Primary Raises $20M to Expand its Line of Gender-Neutral Kids’ Clothing

Primary announced today it raised $20 million to expand its gender-neutral kids' clothing offerings and test out brick-and-mortar stores. 

Written by Tatum Hunter
Published on Sep. 26, 2019
Primary NYC e-commerce tech jobs
photo via primary

When Galyn Bernard’s kids were about to start kindergarten, they started talking about something they’d never cared about before: clothing brands.

“They were all of a sudden aware of different labels that their friends were wearing, or even that adults were wearing,” Bernard said. “That felt bad to me, that there was so much focus on that, and that at such a young age they were hyperaware: ‘Am I wearing the right thing or not?’” 

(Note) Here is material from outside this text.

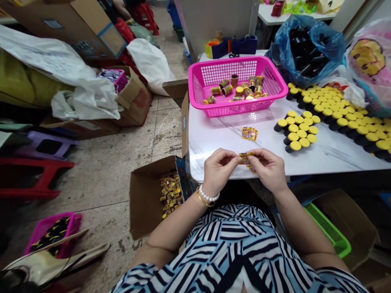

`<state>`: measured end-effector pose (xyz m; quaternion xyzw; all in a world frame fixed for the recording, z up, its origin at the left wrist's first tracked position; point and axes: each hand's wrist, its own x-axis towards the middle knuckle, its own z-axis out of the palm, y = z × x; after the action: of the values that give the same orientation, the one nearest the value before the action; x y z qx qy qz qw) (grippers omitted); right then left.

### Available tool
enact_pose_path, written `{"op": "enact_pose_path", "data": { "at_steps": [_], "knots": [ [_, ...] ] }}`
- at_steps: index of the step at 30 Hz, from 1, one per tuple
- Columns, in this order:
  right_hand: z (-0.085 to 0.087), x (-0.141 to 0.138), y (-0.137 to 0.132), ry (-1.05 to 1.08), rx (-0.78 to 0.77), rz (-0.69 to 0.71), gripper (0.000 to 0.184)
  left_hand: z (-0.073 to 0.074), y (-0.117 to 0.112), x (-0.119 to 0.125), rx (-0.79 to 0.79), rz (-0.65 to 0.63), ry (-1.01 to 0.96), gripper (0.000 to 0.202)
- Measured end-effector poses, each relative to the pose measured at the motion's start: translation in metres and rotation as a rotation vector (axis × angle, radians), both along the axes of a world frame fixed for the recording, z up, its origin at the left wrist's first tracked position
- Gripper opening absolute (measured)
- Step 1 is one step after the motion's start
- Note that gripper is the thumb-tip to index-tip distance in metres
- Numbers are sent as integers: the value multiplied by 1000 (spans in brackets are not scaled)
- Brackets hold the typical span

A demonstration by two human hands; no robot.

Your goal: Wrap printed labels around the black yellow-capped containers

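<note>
My left hand and my right hand meet at the near edge of the white table, both pinched on a small yellow printed sticker strip held between them. A second small stack of stickers lies on the table just beyond. To the right lie rows of black tubes with yellow caps, on their sides. Further back a pink basket holds several labelled tubes.
A blue bag of black tubes and a printed bag sit at the table's far right. On the floor left of my lap an open carton holds finished yellow items. Stools, boxes and plastic bags crowd the left floor. A green basket is under the table.
</note>
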<state>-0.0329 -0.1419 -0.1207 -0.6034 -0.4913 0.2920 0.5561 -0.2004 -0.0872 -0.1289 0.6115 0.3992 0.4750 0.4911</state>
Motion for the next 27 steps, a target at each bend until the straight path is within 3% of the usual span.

Bernard and Christina Carbonell are the founders of Primary, a New York-based online children’s clothing retailer. The startup’s motto, “No logos, no slogans, no sequins,” sums up the duo’s mission to provide kids’ clothes devoid of, as they say, nonsense.

While the motto clearly lays out what the company won’t provide, Bernard and Carbonell talk more about who they include than what they exclude. Primary’s main differentiator is that its clothes are gender neutral, so there’s no separate lines for boys and girls. 

We found ourselves reinventing the wheel every time something got too small, which felt like a waste of time.”

The company announced today it raised $20 million to expand its offerings and test out brick-and-mortar stores. 

The investment is a vote of confidence in a company that stands out starkly from other brands in the $32 billion children’s clothing market, many of which mirror adult lines by focusing heavily on design and trends. 

That focus leads to some fantastically sassy slogans and blindingly bedazzled shoes, but those things may not earn companies much love from millennial parents, who often opt for brandless products and eschew what’s “extra.”

Primary’s founders took their own desire for simpler children’s clothes and ran with it. The startup’s clothes come in bright primary colors that are designed to mix and match. There’s no embellishments and no words, and the lines are divided into “Babies” and “Kids,” with no gender tags to be seen.

The clothes’ straightforward look also boosts their longevity. Since simple styles ideally don’t pass out of fashion, products stay available for years instead of the usual months — or even weeks. This solves a problem for busy parents with kids who grow like weeds. 

“We’d find something that we loved and our kids loved, and then they’d grow out of it and it didn’t exist any more,” Bernard said. “We found ourselves reinventing the wheel every time something got too small, which felt like a waste of time.” 

Given that Americans throw away 80 pounds of clothing per person per year, Primary’s anti-fast-fashion approach becomes another element of its value proposition for environmentally-conscious consumers. Those cast-off clothes end up in landfills, and burning them releases harmful chemicals.

 

The story behind the brand.

Carbonell and Bernard met while working together at Quidsi, then-parent company of Diapers.com, now a subsidiary of Amazon.

They left five years ago to launch their own venture. They knew they wanted a concept that offered ease for busy parents, and they noticed a gap in the children’s clothing space.

“Part of what we were missing from the incumbents was the simplicity and an amazing, happy breath of color. Especially that was not [gender] prescriptive,” Bernard said.

That’s how Primary was born, and today it’s growing quickly. The company has doubled sales year over year, Carbonell said, and will close out 2019 with more than $50 million in revenue. Primary also has a Net Promoter score of 85, which indicates customers’ likelihood to recommend the company to friends. (Anything above 70 is considered “outstanding and rare,” according to HubSpot.)

Next, Primary will dip its toes into the adult market with a line of pajamas. Gender-neutral clothing gets trickier when marketing to grown-ups, as men’s and women’s bodies generally have different proportions. Nonetheless, the pajamas will be unisex and the styles won’t differ. Rather, customers can choose which fit they prefer. 

For now, the company plans to stay lean in terms of hiring, Carbonell said. But they are actively looking for a CFO, engineering lead and analytics engineer. They also plan to add to their in-house creative department ⁠— as well as the merchandising and supply chain teams ⁠— as the company scales.

“This is a little cheesy, maybe, but we just feel really proud and lucky to be part of all this,” Carbonell said. “To have the opportunity to be building a brand that matters to a lot of parents and their kids, beyond, ‘Thanks for the T-shirt,’ but in ways that are more deeply rooted and aligned with our mission of bringing inclusivity to a category that historically hasn’t had much of it.”